Methods: a total of 100 HIV-positive infants aged 6 to 10 weeks enrolled in this double-blind, 1:1 randomized, placebo-controlled study were allocated into 2 groups to receive 3 doses of RIX4414 vaccine/placebo according to a 0-, 1-, and 2-month schedule. Routine vaccines were concomitantly administered. Solicited and unsolicited symptoms were recorded for 15 and 31 days after each dose, respectively. Serious adverse events were recorded throughout the study period. Serum antirotavirus IgA concentrations (enzyme-linked immunosorbent assay, cut-off ≥ 20 U/mL) and the immunodeficiency status were determined at screening and 2 months post-Dose 3. Stool samples were analyzed for rotavirus using enzyme-linked immunosorbent assay at predetermined points and during diarrhea episodes.

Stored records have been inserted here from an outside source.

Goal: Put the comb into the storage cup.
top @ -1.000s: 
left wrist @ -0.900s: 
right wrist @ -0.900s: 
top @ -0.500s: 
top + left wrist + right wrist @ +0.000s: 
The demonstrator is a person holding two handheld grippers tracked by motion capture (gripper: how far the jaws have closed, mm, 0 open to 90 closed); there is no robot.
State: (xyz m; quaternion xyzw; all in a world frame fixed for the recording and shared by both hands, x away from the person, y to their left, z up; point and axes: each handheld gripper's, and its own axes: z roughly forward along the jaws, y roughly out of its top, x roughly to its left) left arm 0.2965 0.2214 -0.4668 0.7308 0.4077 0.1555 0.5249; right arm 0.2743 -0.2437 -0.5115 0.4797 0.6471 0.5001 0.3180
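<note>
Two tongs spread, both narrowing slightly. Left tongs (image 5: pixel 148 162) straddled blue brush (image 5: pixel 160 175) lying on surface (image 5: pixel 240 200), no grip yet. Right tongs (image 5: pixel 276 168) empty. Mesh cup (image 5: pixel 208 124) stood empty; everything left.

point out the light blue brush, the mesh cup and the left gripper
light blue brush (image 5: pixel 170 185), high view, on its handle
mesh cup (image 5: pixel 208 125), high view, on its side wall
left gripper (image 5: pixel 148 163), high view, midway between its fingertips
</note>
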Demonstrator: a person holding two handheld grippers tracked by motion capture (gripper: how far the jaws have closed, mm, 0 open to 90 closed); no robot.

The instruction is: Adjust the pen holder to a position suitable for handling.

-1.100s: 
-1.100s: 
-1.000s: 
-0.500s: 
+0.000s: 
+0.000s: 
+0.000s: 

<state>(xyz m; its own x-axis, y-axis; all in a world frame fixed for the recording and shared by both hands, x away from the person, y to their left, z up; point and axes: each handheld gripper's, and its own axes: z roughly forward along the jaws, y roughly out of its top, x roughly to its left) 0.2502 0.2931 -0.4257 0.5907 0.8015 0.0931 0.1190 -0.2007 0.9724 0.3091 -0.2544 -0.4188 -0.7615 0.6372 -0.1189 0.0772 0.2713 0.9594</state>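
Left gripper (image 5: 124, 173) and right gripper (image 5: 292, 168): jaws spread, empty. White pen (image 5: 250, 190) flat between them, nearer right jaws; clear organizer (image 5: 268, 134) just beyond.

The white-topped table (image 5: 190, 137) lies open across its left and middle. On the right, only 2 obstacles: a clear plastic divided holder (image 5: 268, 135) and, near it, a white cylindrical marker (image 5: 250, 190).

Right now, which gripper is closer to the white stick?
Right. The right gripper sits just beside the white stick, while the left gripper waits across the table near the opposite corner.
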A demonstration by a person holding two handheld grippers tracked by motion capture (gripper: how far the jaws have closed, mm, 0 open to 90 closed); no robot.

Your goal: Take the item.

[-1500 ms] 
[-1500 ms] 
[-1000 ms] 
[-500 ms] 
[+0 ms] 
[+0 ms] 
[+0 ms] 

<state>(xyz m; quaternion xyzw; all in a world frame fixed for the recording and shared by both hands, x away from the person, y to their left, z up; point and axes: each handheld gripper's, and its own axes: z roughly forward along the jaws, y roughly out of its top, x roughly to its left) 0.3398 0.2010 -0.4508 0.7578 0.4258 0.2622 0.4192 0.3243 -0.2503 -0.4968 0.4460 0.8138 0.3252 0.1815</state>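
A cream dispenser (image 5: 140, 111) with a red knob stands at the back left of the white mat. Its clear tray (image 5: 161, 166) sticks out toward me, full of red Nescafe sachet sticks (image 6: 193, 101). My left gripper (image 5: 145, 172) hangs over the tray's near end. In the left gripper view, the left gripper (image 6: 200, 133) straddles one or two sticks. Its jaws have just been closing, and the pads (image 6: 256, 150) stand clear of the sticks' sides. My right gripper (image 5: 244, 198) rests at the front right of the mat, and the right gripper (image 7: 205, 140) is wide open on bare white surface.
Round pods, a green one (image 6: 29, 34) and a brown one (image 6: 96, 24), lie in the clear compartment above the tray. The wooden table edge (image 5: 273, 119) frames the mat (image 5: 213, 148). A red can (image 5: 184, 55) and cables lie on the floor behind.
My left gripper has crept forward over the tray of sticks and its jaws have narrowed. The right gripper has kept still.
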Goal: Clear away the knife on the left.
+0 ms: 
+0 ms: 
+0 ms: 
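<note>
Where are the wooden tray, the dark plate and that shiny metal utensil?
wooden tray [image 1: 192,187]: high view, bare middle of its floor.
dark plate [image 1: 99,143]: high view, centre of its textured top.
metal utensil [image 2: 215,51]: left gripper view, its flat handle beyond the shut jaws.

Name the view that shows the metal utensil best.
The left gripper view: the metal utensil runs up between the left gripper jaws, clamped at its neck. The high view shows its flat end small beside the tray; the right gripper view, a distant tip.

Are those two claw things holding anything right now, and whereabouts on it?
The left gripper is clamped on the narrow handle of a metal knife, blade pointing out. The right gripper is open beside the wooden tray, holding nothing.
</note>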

Results: all symptoms (solicited and unsolicited) occurred at a similar frequency in both groups. Six fatal serious adverse events in RIX4414 and 9 in placebo groups were reported. At 2 months post-Dose 3, the seroconversion rates were 57.1% (95% CI: 34-78.2) in RIX4414 and 18.2% (95% CI: 5.2-40.3) in the placebo group. The mean absolute CD4 cell count, CD4 percentage, and HIV-1 viral load were comparable in both groups at screening and 2 months post-Dose 3. Rotavirus shedding peaked at Day 7 after Dose 1 of RIX4414 with prolonged shedding was observed in 1 infant only.

Conclusions: : Three doses of RIX4414 vaccine was tolerated well by the South African HIV-positive infants. A satisfactory immune response was mounted without aggravating their immunologic or HIV condition.